§ **What to do**
Copy out exactly the lines below that run from the one holding "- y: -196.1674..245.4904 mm" to the one holding "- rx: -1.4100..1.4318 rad", keeping both of those lines and no others.

----- Task material

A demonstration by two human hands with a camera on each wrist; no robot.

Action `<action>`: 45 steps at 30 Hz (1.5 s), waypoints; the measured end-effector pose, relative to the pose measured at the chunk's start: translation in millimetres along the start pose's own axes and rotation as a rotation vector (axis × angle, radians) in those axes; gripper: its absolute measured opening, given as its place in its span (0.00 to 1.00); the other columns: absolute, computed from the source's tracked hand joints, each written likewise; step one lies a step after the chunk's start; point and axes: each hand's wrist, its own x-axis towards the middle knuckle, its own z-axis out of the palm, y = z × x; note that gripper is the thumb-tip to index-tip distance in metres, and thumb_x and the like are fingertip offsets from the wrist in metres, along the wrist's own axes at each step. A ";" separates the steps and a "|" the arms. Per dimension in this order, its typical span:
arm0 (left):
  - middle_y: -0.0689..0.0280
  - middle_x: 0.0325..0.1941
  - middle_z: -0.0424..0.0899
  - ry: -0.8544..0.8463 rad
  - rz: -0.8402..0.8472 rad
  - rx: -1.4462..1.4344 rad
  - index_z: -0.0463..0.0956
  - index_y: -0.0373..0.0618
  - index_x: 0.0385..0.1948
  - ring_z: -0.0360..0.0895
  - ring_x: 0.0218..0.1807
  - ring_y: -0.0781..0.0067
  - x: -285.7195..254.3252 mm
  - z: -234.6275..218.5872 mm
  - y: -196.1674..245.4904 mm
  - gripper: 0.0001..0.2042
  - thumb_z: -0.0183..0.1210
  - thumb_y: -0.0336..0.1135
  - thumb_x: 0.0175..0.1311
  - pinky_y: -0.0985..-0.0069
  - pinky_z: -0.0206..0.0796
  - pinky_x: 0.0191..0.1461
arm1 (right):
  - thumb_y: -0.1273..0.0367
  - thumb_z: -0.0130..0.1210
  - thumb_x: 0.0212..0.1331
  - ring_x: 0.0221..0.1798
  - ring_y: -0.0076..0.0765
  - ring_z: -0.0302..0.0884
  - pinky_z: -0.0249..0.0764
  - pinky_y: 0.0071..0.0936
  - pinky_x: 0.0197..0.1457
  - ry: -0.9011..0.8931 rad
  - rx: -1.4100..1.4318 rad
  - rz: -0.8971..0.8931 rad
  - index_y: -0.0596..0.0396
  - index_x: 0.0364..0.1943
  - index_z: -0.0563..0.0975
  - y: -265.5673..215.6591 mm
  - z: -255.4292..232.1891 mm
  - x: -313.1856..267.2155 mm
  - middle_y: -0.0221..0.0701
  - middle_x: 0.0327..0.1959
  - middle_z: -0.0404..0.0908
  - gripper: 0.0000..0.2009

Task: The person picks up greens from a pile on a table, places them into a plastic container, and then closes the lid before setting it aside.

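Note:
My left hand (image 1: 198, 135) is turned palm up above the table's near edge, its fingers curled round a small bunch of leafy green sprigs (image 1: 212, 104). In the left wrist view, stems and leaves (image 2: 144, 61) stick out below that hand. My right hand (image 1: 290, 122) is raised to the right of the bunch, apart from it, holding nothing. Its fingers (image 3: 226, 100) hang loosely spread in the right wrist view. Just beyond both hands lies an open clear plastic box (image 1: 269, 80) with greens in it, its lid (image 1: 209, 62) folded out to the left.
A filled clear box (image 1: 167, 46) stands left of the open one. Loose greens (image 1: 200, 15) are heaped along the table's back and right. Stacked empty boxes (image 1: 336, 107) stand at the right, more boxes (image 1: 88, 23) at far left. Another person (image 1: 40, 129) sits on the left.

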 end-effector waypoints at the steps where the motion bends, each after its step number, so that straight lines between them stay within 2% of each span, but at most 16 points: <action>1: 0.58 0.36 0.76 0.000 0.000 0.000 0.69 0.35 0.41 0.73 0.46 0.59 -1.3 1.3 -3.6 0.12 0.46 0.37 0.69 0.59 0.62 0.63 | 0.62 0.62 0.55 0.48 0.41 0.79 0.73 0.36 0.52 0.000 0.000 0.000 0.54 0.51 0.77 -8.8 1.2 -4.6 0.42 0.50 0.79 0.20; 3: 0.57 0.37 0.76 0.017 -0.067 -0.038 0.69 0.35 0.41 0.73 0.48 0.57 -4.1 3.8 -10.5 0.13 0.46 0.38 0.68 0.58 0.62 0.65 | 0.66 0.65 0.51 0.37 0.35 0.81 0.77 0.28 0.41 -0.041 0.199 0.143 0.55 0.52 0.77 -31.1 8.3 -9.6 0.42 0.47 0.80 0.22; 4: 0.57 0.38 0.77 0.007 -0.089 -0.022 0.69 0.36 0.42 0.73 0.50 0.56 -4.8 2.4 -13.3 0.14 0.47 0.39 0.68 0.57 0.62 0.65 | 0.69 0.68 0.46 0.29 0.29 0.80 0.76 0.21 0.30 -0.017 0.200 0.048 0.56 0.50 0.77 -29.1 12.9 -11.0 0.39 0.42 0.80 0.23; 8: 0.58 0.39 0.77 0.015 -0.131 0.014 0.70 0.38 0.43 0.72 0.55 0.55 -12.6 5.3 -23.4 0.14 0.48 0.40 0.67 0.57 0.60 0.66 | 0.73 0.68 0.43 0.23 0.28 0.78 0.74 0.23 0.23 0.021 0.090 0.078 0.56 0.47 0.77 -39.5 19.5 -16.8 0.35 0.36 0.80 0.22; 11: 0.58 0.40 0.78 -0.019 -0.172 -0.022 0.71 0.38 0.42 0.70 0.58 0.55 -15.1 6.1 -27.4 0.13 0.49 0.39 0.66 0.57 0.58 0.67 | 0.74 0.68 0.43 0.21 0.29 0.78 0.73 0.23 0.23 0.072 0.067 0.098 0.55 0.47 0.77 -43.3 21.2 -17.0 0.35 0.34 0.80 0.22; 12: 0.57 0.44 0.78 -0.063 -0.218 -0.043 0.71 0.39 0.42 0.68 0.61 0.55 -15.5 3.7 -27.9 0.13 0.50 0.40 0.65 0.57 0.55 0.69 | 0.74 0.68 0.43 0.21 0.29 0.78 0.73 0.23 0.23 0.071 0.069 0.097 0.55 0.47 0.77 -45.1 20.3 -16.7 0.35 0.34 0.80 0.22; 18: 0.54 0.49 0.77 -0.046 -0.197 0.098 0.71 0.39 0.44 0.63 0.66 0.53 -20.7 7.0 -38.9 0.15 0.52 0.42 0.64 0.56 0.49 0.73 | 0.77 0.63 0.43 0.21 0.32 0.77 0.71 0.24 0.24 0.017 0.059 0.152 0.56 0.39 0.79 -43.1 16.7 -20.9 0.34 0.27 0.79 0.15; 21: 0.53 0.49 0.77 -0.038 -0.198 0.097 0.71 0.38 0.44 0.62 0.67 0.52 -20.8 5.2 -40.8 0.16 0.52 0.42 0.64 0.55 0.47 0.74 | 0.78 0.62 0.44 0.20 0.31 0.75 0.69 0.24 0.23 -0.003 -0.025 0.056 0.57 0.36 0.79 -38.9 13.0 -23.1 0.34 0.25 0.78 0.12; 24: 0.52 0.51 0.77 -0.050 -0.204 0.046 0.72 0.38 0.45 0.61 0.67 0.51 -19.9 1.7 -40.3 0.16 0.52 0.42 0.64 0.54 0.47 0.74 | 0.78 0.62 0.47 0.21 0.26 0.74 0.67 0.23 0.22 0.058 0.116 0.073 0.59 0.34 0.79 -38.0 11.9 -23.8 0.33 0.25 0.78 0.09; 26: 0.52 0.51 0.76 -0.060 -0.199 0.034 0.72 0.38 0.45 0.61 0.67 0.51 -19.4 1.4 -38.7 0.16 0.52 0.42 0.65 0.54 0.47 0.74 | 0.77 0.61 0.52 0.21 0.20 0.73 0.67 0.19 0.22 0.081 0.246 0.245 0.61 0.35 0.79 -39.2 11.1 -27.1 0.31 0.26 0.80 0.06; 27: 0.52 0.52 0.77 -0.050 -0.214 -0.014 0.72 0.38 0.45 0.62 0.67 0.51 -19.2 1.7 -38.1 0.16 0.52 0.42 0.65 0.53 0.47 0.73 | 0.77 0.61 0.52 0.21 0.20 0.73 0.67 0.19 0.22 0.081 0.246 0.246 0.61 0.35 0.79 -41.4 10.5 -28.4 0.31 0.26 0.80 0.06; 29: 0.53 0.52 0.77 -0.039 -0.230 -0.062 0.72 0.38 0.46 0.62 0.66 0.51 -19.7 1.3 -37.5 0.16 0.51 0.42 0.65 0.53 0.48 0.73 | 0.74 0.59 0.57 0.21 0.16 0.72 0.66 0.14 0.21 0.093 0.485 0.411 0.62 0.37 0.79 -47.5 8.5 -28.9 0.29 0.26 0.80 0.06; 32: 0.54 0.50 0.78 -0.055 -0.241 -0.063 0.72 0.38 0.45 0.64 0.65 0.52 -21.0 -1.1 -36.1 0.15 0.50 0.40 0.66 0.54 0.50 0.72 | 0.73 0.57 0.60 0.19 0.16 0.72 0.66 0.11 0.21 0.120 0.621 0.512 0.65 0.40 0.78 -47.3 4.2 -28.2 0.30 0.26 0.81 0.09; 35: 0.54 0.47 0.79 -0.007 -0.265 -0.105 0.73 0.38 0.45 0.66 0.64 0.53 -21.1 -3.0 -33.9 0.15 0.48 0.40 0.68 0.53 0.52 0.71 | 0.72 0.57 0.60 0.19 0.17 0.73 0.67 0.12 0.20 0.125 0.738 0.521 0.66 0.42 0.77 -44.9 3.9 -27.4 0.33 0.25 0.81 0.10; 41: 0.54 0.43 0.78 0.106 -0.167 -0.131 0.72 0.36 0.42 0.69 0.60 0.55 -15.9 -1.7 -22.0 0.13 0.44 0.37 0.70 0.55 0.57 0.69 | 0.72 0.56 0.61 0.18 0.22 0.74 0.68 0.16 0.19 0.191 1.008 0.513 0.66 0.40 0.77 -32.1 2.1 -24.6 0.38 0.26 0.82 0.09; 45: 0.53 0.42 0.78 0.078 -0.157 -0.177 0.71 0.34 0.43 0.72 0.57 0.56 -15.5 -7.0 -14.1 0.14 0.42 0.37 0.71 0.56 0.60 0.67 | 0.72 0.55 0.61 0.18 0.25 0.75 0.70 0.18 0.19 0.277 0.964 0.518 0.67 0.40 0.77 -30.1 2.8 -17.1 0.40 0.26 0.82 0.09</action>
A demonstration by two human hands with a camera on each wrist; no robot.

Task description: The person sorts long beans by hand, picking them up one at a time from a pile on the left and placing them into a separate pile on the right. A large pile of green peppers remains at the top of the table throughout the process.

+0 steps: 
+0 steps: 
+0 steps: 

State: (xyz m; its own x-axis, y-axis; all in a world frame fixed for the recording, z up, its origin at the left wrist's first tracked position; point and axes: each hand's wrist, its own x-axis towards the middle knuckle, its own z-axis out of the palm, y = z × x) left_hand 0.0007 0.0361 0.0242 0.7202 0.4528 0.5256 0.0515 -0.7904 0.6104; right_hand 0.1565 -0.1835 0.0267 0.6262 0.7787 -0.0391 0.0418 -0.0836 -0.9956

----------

§ **Written answer**
  - y: -196.1674..245.4904 mm
  - gripper: 0.0001..0.2042
  - thumb_z: -0.0183..0.1210
  - thumb_y: -0.0336..0.1135
  - thumb_x: 0.0175..0.1311
  - pinky_y: -0.0985..-0.0069
  - pinky_z: -0.0206..0.0796
  - pinky_x: 0.0191..0.1461
arm1 (right):
  - thumb_y: -0.1273..0.0367
  - thumb_z: -0.0130..0.1210
  - thumb_x: 0.0212..0.1331
  - ring_x: 0.0221..0.1798
  - ring_y: -0.0076..0.0765
  - ring_z: -0.0302..0.0884
  - pinky_z: -0.0249..0.0764
  - pinky_y: 0.0071..0.0936
  - pinky_x: 0.0197..0.1457
  - ry: -0.9011..0.8931 rad
  - rx: -1.4100..1.4318 rad

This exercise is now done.